Lo curioso del caso es que, como muestra el Fraser Institute de Canadá, al IPCC de 2006-2007 se le hace decir lo que no dice. ¿Qué dice el IPCC? El cambio climático existe —quizá estemos ante el final de la llamada pequeña glaciación medieval— pero es menor de lo que aseguran algunos, el papel del CO2 en el cambio climático es discutible —cosa que sostiene también el geógrafo español Antón Uriarte—, el nivel del mar subirá bastante menos de lo que afirman determinadas personas. Por lo demás, el perfeccionamiento de los modelos matemáticos utilizados para predecir el futuro podría hacer variar a la baja la previsión.

¿Qué ocurre aquí? Creo que la cuestión del cambio climático —por cierto, ¿es ese el mayor problema de nuestra época?— ha sido manipulada y politizada por el fundamentalismo ecologista con la inapreciable colaboración de la izquierda. Y del smog ecologista que se ha instalado en nuestra sociedad —no confundir la ecología, que es una ciencia, con el ecologismo, que es una ideología— conviene protegerse.
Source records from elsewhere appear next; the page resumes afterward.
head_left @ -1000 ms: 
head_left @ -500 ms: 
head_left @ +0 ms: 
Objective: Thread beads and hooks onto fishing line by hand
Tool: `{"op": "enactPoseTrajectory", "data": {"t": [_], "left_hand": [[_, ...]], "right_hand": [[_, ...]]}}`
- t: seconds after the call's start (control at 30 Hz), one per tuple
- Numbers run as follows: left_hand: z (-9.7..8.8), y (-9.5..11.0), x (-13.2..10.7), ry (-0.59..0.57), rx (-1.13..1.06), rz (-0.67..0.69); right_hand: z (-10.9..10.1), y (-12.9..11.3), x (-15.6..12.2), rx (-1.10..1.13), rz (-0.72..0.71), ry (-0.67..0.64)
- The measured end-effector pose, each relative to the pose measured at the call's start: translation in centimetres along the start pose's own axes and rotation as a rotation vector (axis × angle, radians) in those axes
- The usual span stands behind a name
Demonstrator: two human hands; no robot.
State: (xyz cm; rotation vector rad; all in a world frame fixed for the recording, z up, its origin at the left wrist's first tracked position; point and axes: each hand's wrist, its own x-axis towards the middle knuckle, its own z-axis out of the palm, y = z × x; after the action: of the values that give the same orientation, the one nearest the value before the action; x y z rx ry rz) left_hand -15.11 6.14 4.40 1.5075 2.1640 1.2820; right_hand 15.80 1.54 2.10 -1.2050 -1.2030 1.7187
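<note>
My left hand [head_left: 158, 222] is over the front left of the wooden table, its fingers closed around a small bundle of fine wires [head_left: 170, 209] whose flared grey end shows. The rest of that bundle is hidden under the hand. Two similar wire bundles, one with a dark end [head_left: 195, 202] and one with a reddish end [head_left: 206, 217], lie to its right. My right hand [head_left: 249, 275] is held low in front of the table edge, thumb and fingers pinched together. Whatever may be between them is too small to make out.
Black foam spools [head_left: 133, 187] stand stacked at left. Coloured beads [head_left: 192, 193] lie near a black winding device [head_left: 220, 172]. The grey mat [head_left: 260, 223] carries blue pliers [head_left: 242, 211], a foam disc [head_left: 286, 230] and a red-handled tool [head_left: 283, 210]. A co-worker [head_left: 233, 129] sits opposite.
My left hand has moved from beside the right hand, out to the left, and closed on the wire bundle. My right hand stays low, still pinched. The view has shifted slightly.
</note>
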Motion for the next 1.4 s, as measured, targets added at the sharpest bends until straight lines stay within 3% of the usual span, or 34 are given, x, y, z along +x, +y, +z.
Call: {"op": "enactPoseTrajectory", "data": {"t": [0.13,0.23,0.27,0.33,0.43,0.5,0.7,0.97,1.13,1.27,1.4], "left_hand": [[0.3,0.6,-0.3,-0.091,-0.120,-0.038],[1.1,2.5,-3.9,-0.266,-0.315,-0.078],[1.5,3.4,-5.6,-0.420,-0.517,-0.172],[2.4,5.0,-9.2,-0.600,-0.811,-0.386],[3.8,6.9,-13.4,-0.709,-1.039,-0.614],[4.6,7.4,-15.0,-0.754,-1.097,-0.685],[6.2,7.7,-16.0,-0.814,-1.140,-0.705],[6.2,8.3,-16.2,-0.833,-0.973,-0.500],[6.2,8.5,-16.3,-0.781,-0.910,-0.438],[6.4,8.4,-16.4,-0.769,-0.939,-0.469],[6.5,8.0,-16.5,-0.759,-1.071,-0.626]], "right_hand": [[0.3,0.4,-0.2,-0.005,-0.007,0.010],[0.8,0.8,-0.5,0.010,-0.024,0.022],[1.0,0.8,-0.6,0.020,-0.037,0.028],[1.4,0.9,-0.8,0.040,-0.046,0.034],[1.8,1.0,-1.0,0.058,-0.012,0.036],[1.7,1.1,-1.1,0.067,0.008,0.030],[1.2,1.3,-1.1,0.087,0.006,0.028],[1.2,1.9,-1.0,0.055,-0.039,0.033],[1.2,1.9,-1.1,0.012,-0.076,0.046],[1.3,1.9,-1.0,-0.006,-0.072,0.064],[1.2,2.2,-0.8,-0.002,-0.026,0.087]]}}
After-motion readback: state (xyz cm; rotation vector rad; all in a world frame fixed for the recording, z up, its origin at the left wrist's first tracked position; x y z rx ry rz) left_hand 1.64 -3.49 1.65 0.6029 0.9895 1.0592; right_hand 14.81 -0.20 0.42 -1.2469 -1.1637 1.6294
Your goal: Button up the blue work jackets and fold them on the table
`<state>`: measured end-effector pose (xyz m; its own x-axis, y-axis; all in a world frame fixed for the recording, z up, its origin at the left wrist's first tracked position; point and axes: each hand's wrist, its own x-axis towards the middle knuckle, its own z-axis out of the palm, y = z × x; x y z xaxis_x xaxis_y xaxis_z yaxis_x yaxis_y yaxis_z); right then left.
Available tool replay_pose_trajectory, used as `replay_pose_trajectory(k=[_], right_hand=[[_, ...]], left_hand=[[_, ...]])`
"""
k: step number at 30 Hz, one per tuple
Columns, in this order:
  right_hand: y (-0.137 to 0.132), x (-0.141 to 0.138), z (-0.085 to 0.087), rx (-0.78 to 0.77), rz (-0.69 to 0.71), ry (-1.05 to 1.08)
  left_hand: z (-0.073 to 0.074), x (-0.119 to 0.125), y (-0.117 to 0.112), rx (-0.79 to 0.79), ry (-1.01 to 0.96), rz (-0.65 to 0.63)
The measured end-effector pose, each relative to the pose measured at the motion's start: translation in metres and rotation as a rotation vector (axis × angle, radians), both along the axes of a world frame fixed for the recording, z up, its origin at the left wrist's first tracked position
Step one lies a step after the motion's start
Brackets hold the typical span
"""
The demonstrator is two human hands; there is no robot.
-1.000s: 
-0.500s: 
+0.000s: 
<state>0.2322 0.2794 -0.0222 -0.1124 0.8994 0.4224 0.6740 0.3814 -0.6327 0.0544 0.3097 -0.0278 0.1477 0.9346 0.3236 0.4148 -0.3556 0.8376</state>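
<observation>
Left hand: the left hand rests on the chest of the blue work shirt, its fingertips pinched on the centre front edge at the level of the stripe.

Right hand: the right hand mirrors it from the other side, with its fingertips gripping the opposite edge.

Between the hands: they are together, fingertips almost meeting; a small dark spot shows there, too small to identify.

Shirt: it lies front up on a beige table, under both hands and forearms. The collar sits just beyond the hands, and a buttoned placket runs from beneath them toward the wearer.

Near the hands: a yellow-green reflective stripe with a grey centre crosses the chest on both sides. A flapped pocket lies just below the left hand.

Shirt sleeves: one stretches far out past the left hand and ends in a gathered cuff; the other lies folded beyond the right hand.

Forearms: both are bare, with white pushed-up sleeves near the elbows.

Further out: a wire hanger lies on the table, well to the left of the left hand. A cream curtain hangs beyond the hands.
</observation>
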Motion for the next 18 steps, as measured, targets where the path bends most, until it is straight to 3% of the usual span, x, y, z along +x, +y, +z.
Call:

Protegerse del fundamentalismo ecologista. Protegerse de un movimiento que, atemorizado ante la evolución de las costumbres y el desarrollo económico —el típico miedo del milenio—, se atrinchera y retrae. Un movimiento que tiene su hilo ideológico conductor. En principio, como acostumbra a suceder en todo fundamentalismo, se encuentra la iluminación: «de continuar así, el planeta será destruido». ¿Alguien duda de la verdad revelada? Surge el maniqueísmo, surge el anatema: «eres un depredador, un biocida, un reaccionario, un acientífico». La absolutización ya ha tomado cuerpo: la protección de la biosfera deviene un valor absoluto al cual poco menos que por decreto hay que subordinar cualquier otro. Y si se intenta poner en entredicho el valor absoluto, surge la amenaza en forma de milenarismo apocalíptico: «estás contribuyendo, consciente o inconscientemente, a la extinción del planeta y la vida». ¿Quién legitima la revelación ecologista? Respuesta: se legitima a sí misma. A lo sumo, se legitima en función de un batiburrillo de ideas científicas y no científicas, un «pistoletazo», que diría Hegel, de intuiciones y fantasías que no admiten la refutación ni la verificación empírica. Y esta legitimación encuentra su última ratio en el moralismo y el redentorismo: moralismo, en la medida que el ecologista sabe dónde está el bien y el mal; redentorismo, en tanto el ecologista actúa de forma absolutamente altruista con la única finalidad de proteger el género humano. ¿Qué hacer? Al ecologista no le queda otro remedio que reaccionar ante la agresión exigiendo una política conservacionista de vocación y talante preindustriales.

Y como lo que está en juego es la existencia del planeta y la especie, el exclusivismo emerge en forma triunfante: el ecologismo se considera a sí mismo como el único sistema global de interpretación del mundo capaz de crear un contramodelo social que, afirmándose científico, querría organizar las relaciones entre sociedad, biología, economía, cultura y política. Si bien se mira, el ecologismo es una ideología substitutoria, una ideología prêt-à-porter que ha venido a ocupar la vacante dejada por las antiguamente llamadas ideologías emancipatorias —marxismo y socialismo— que quebraron hace unas décadas por la fuerza de los hechos.

En el fondo, el fundamentalismo ecologista toma cuerpo en una utopía negativa —mejor, un despotismo utópico que exige el sacrificio del presente y el desarrollo no admitiendo ni la indiferencia ni la desobediencia bajo amenaza de ser tildado de reaccionario, liberal o iletrado— y de un discurso del no —«no consumas», «no construyas infraestructuras», «nucleares no»— que es el heredero natural del simplismo ideológico progresista y de las admoniciones de los viejos inquisidores. El smog ecologista, decía antes.